Là aussi on pourrait me reprocher mon idéalisation assumée: conclusion pour les damistes :

Le jeu de dames n’est pas une version simplifiée des échecs. Il est autre, tout simplement : plus collectif, plus implicite, plus ancré dans une logique du réel.
Redonner au jeu de dames sa place dans les grandes dynamiques de pensée, c’est aussi restaurer une justice symbolique — et peut-être mieux comprendre pourquoi tant de grands joueurs, à commencer par Philidor lui-même, ont trouvé dans la structure des simples bien plus qu’un jeu : une clef d’intelligence du monde.

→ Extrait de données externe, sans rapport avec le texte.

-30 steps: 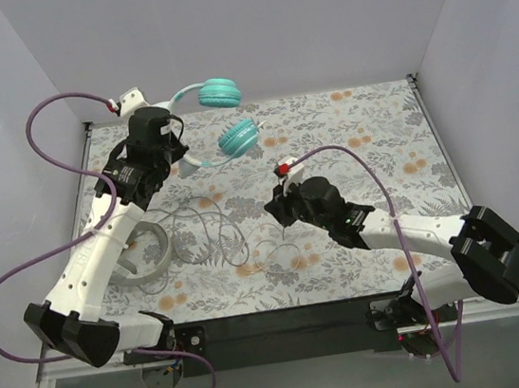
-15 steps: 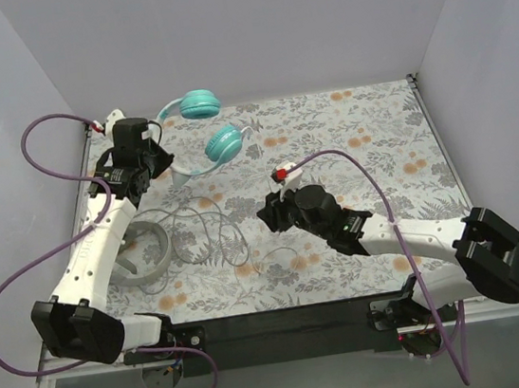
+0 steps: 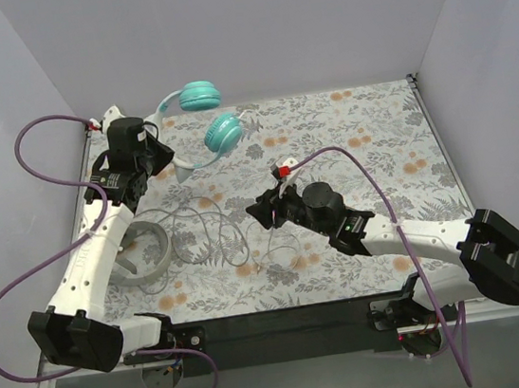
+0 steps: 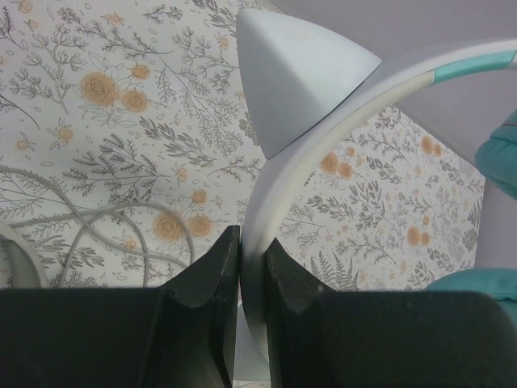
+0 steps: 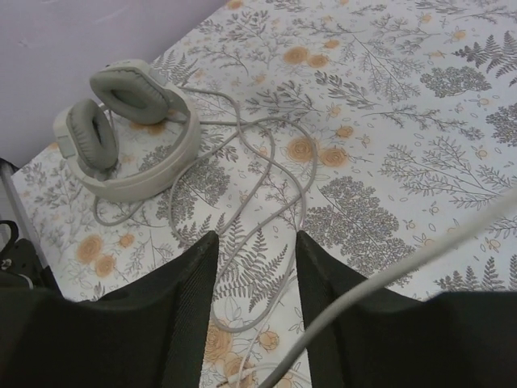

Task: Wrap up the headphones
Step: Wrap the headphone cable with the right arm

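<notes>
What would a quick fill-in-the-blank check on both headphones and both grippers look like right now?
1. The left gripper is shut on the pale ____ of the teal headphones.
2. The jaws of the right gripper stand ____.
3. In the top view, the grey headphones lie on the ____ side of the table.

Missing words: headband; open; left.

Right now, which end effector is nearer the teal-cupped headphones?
Left. The left end effector grips the teal-cupped headphones; the right end effector hangs open over thin grey cable, apart.
</notes>
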Robot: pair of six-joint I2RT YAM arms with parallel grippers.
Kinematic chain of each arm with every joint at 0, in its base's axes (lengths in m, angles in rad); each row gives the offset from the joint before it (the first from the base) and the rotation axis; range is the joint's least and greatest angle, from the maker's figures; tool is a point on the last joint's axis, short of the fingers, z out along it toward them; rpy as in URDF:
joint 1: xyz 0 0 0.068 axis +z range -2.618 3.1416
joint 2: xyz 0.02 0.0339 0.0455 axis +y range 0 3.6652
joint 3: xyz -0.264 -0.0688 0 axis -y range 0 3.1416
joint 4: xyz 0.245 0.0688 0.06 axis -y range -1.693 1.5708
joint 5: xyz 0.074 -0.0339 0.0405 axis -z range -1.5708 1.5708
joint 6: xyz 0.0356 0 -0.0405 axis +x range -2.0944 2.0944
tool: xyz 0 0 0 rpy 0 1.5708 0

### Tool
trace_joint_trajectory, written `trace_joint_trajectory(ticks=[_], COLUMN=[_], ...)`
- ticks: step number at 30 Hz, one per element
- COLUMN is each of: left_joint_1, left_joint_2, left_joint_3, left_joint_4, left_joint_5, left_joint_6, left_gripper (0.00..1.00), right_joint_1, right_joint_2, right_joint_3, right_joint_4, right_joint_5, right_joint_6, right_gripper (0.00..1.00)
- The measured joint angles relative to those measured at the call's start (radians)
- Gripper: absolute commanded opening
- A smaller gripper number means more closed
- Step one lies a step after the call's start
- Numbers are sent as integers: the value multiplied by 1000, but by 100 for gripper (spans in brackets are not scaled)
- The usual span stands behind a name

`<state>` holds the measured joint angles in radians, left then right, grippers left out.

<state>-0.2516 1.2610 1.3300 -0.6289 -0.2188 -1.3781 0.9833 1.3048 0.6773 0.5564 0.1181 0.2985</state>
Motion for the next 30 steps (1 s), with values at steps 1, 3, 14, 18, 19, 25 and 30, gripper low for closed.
trace_joint_trajectory(ticks=[1, 3, 14, 18, 19, 25, 30], left_joint_1=[0, 1, 1, 1, 1, 1, 1], left_joint_2=[0, 0, -37, -43, -43, -43, -44], left_joint_3=[3, 11, 37, 52, 56, 80, 103], left_joint_4=[0, 3, 8, 8, 8, 3, -3], left_joint_5=[0, 0, 23, 28, 29, 31, 33], left_joint_6=[-2, -10, -19, -22, -23, -25, -24], left_gripper=[0, 0, 0, 0, 0, 0, 0], right_joint_1=[0, 1, -23, -40, -41, -48, -76], right_joint_2=[0, -2, -72, -72, -72, -43, 23], right_joint_3=[0, 0, -2, -2, -2, 0, 13], right_joint_4=[4, 9, 44, 46, 46, 55, 60], right_joint_5=[-5, -9, 8, 6, 5, 8, 19], right_joint_6=[3, 12, 13, 11, 9, -15, -51], right_gripper=[55, 59, 59, 56, 54, 53, 53])
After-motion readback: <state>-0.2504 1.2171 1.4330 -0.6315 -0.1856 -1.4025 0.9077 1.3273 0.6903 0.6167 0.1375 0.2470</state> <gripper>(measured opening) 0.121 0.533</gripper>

Le livre de Philidor « Traité de jeu de dames à la polonoise » (1785) est disponible en ligne, mais je n'ai pas pu retrouver où. Je dispose d'un Pdf pour les plus motivés:-)
Amitiés damistes,
Peter

Réponses (7)

Par Peter Ironmen – le 30/07/25 à 15h46

PS: je ne maîtrise pas les balises, et ne sait pas comment mettre certaines phrases en gras, ou en italique. Il peut subsister par endroit quelques traces de mes tentatives malheureuses :-)

Par Peter Ironmen – le 30/07/25 à 15h49

Oups, mille excuses, je pollue mon propre post. C'est ça de vouloir aller trop vite: en plus du Philidor, le mémoire de B. Defromont à disposition également

Par JackyBruiant – le 30/07/25 à 18h12

Merci Peter pour cet éclairage aussi original que stimulant.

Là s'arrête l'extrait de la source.